> _WHAT TO PRODUCE_:
Among the entries below, only the lines starting at the one with "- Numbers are" and ending at the one with "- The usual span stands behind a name", both included, are to be printed exactly.

> _DATASET RECORDS_:
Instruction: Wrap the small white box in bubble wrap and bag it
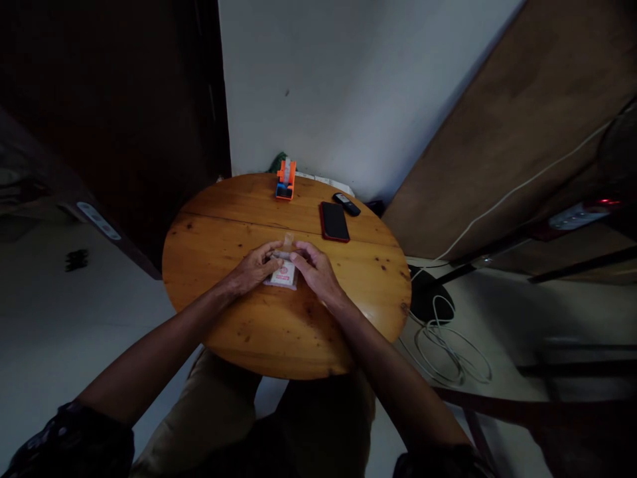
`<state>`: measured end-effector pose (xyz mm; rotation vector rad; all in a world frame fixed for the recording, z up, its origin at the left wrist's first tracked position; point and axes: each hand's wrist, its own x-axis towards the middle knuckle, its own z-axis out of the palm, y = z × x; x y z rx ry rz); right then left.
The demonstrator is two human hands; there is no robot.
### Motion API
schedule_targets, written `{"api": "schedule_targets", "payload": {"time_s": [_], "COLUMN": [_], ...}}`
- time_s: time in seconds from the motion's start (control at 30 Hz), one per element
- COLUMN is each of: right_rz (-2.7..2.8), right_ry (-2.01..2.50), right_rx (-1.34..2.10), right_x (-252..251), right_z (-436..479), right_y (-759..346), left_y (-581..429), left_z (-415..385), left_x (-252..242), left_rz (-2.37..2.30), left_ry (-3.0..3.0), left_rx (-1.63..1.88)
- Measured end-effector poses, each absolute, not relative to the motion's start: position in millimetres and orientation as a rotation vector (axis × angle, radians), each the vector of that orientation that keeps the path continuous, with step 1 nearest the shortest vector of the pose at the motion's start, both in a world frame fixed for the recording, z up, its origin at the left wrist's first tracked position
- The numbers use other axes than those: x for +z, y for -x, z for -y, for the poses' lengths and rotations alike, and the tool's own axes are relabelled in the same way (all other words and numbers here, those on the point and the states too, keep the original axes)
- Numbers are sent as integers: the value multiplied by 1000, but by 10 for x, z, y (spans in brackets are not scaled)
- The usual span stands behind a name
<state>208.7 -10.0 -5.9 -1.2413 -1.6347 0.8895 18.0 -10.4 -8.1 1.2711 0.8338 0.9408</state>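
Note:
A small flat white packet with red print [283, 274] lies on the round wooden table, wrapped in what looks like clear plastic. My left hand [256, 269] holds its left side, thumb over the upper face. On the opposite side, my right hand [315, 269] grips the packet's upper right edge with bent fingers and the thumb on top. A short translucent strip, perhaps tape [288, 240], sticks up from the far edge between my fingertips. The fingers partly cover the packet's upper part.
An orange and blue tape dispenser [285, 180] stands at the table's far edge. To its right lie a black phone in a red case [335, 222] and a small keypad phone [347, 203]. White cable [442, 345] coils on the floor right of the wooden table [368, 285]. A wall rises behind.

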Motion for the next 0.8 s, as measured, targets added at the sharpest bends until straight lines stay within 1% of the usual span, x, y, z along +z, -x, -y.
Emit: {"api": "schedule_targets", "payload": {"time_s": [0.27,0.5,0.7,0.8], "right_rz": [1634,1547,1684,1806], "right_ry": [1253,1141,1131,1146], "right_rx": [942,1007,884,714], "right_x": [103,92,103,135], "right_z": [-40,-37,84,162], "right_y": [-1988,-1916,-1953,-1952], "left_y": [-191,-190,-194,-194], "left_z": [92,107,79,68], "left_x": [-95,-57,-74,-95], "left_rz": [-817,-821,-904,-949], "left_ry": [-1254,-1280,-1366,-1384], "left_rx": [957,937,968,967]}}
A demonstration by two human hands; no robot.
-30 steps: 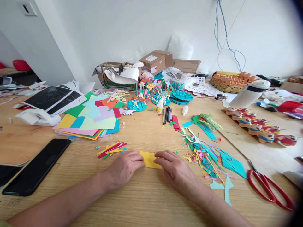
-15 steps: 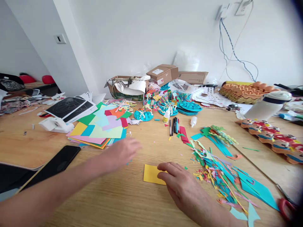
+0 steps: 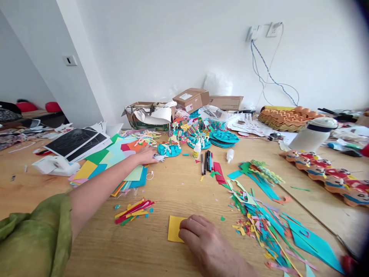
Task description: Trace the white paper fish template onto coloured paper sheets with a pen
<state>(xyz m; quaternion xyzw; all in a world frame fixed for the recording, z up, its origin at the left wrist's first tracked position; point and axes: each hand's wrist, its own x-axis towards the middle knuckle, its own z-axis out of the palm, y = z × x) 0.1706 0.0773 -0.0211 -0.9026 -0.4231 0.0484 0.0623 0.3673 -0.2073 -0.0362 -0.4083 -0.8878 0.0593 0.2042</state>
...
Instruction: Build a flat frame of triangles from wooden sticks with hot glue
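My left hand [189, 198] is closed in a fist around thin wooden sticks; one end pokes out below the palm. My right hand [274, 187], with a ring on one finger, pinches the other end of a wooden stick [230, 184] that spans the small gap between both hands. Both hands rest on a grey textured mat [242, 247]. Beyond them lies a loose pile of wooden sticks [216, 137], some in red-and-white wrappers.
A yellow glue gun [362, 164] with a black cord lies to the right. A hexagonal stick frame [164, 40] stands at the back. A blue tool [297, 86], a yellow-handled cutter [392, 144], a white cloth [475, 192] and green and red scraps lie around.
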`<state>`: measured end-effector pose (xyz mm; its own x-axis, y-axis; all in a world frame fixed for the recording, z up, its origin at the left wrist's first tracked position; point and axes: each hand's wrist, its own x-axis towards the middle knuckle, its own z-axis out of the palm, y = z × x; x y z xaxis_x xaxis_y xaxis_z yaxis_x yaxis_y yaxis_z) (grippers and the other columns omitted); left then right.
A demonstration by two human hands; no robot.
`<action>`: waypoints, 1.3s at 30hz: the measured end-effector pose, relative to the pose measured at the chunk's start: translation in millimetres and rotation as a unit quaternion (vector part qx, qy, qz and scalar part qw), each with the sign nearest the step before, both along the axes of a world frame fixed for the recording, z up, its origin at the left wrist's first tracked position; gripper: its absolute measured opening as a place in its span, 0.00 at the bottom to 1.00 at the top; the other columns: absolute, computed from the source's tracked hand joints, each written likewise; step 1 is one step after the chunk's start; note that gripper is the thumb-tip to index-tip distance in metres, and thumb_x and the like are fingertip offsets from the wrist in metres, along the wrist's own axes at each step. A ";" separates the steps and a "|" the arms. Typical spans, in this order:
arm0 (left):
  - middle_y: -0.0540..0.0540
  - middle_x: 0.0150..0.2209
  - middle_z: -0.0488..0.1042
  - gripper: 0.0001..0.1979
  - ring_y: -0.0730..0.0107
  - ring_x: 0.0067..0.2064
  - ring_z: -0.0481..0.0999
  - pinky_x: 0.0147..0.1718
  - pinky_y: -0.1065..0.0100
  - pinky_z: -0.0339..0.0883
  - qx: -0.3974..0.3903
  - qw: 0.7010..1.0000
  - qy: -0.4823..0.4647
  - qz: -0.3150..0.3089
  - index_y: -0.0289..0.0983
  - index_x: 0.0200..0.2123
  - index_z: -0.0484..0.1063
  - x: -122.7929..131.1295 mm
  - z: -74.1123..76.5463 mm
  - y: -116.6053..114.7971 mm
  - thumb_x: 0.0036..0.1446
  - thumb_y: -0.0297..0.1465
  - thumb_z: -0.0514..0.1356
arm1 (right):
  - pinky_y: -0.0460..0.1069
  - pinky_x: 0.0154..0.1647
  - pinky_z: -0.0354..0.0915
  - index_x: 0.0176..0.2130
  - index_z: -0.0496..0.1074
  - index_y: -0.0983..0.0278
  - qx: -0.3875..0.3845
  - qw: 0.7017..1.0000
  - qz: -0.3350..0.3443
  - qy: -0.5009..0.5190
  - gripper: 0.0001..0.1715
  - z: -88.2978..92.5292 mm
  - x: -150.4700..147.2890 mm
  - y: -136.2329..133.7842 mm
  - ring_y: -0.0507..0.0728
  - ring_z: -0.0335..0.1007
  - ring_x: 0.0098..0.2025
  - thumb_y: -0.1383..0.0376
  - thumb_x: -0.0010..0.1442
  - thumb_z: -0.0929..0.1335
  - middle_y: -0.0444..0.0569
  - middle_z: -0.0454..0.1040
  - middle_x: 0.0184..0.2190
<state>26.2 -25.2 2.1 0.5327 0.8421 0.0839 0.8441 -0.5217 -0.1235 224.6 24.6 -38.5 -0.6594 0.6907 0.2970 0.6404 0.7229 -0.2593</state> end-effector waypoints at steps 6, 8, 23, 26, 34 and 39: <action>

> _EXERCISE SOLUTION_:
- Numbers are sent as integers: the value multiplied by 1000, but by 10 for x, z, y (spans in brackets are not scaled)
- The usual span stands behind a name

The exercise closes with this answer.